• **Records from a data source**:
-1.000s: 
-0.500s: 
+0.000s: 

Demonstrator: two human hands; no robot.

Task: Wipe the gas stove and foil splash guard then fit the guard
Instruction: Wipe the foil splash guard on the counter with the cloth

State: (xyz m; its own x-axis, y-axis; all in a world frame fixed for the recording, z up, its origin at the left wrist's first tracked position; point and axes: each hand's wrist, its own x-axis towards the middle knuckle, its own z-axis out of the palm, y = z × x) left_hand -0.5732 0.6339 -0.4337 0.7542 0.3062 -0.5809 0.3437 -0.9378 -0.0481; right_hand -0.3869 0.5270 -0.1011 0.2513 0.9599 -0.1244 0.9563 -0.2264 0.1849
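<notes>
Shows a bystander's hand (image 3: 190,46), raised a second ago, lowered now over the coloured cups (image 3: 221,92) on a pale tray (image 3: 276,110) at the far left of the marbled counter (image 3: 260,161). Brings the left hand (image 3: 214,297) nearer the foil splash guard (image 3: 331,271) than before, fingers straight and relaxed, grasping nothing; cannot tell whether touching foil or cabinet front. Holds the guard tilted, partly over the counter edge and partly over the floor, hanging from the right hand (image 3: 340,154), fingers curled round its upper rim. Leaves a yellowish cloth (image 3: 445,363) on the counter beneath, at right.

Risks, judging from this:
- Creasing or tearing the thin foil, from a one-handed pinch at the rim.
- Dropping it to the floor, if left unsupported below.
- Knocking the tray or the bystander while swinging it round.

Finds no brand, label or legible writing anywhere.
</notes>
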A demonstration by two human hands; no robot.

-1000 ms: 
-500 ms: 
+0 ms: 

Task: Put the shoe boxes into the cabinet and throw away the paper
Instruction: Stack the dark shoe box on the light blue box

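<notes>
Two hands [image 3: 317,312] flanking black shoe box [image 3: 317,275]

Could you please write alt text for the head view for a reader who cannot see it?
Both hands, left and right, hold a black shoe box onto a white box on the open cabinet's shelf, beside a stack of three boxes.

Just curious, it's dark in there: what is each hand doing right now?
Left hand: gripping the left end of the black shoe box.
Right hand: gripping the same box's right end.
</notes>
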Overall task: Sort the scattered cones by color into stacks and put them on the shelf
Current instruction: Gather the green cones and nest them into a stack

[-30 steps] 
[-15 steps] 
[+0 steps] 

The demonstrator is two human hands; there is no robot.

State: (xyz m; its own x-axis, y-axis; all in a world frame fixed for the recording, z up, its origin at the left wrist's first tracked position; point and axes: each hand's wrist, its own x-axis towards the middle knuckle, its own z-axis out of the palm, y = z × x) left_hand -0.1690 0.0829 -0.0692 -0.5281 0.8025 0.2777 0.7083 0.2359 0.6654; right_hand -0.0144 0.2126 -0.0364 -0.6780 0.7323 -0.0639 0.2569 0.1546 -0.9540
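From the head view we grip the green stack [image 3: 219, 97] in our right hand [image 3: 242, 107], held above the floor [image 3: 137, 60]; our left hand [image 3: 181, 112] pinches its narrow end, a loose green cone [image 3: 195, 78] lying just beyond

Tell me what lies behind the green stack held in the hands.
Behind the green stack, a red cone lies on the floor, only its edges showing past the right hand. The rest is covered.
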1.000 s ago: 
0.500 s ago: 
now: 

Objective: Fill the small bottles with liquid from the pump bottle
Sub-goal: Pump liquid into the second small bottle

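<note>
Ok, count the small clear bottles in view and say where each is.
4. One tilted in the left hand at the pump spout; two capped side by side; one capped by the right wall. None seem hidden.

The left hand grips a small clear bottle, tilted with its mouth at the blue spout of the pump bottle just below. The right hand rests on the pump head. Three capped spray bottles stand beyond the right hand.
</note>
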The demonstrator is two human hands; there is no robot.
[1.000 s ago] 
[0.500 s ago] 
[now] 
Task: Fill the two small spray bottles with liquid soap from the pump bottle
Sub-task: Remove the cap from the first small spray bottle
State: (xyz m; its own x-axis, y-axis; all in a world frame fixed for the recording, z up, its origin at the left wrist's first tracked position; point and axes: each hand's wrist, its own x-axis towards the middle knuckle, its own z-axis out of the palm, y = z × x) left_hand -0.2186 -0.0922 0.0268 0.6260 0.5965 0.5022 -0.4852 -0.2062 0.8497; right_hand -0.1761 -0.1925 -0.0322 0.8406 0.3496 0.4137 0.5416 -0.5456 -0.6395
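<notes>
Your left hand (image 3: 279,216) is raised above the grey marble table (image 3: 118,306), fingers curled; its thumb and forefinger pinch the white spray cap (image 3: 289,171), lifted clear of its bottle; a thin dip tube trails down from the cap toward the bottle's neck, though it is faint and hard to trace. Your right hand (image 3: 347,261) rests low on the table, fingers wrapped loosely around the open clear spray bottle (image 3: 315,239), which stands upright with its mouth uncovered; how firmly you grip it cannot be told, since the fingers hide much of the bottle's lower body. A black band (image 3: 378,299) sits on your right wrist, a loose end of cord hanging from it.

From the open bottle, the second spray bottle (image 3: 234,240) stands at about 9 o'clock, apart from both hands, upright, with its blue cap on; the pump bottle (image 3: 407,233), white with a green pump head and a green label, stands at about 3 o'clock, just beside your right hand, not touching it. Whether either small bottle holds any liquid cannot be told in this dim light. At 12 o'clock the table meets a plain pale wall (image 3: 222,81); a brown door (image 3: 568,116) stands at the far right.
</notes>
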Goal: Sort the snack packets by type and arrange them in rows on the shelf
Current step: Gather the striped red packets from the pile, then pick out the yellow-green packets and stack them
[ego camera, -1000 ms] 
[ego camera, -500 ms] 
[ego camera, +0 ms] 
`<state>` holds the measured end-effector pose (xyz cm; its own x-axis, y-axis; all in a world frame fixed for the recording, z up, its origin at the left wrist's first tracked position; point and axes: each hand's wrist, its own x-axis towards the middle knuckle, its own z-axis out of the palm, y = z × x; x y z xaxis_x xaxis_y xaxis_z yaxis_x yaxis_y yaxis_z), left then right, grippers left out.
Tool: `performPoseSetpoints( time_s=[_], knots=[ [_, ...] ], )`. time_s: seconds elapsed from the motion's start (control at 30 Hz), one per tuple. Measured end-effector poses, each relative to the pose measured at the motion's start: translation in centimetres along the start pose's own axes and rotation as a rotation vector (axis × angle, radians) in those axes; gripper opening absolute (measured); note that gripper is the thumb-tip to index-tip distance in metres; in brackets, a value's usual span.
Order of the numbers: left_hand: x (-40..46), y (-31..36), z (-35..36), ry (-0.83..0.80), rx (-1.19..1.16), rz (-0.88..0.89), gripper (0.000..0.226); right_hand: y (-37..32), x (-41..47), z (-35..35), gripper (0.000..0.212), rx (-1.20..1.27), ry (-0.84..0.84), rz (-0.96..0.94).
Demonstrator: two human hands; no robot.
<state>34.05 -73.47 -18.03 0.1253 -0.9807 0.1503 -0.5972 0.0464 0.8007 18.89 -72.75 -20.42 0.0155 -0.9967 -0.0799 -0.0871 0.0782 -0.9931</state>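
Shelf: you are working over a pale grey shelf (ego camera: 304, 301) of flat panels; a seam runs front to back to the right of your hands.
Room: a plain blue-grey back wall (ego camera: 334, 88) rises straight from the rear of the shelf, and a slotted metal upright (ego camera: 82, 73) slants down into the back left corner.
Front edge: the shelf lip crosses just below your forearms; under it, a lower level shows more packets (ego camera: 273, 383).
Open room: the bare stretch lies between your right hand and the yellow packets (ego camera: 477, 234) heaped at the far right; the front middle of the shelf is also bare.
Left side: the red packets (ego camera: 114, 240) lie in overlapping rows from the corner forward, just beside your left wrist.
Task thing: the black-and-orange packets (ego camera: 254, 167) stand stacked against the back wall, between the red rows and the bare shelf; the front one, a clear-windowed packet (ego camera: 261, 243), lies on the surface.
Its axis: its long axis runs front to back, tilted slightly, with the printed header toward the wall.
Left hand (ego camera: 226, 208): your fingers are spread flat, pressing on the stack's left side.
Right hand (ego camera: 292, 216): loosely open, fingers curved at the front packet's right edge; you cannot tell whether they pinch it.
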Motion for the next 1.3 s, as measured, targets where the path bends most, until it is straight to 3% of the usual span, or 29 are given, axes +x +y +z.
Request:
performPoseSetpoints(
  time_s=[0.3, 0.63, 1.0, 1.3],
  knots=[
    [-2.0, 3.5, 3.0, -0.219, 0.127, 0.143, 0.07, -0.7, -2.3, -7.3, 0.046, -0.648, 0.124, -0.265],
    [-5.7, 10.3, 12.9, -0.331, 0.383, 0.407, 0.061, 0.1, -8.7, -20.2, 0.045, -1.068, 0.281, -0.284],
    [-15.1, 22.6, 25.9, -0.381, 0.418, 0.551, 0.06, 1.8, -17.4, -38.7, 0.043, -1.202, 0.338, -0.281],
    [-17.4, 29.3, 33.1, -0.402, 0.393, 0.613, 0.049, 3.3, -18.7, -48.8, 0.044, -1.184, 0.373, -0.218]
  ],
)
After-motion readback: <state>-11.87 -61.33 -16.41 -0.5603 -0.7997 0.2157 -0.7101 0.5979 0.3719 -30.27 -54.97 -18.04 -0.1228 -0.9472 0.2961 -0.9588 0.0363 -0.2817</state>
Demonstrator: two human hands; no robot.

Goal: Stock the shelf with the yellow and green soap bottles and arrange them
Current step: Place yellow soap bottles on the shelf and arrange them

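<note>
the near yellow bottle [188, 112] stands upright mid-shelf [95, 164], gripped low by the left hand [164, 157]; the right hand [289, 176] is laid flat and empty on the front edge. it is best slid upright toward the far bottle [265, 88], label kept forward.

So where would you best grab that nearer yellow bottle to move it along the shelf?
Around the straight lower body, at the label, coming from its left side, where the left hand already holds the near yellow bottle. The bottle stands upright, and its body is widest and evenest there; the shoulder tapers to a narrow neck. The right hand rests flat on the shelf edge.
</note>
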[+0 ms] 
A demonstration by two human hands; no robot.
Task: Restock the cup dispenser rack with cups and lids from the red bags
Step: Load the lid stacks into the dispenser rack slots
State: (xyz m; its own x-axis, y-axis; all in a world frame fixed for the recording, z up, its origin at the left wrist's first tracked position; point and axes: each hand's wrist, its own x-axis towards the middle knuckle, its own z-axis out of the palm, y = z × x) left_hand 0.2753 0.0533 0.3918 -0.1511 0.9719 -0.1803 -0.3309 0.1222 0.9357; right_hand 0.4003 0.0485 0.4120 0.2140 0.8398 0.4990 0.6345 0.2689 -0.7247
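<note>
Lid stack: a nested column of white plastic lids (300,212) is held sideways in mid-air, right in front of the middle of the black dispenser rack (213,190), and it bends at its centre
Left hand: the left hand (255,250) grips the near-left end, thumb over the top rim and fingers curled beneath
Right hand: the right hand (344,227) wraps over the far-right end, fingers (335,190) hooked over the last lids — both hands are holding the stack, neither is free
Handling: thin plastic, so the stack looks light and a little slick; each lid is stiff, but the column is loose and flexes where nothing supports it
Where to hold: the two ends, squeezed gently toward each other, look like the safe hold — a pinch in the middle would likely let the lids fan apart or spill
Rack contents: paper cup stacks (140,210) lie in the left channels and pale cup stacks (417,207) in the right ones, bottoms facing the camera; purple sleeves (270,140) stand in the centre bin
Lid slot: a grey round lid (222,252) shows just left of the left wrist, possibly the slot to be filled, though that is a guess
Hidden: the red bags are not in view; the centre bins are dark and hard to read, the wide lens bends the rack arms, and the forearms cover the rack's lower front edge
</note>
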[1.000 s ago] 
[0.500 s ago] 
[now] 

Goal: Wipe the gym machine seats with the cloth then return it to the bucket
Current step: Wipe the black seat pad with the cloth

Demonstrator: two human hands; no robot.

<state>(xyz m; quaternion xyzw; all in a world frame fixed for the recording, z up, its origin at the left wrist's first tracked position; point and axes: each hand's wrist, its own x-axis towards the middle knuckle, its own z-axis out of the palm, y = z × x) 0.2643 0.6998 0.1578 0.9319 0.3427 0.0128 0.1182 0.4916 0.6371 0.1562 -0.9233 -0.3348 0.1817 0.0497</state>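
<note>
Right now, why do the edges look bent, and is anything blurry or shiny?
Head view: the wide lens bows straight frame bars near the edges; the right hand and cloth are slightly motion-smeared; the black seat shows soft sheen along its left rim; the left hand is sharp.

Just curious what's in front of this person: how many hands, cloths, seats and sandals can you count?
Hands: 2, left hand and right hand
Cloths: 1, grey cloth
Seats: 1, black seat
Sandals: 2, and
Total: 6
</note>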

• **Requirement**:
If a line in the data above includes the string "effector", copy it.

• **Answer area**:
`<state>` holds the measured end-effector pose (xyz cm; its own x-axis, y-axis; all in a world frame fixed for the recording, z up, its origin at the left wrist's first tracked position; point and axes: each hand's wrist, its own x-axis towards the middle knuckle, its own z-axis out of the palm, y = z × x; x y z xaxis_x xaxis_y xaxis_z yaxis_x yaxis_y yaxis_z), left then right, grippers left out.
Tool: `performPoseSetpoints( time_s=[_], knots=[ [_, ...] ], )`. time_s: seconds elapsed from the motion's start (control at 30 Hz), one per tuple. Measured end-effector poses, each relative to the pose measured at the motion's start: translation in centimetres along the start pose's own axes and rotation as a rotation vector (axis × angle, radians) in those axes; gripper opening absolute (measured); note that gripper is the thumb-tip to index-tip distance in metres; in brackets, a value's usual span.

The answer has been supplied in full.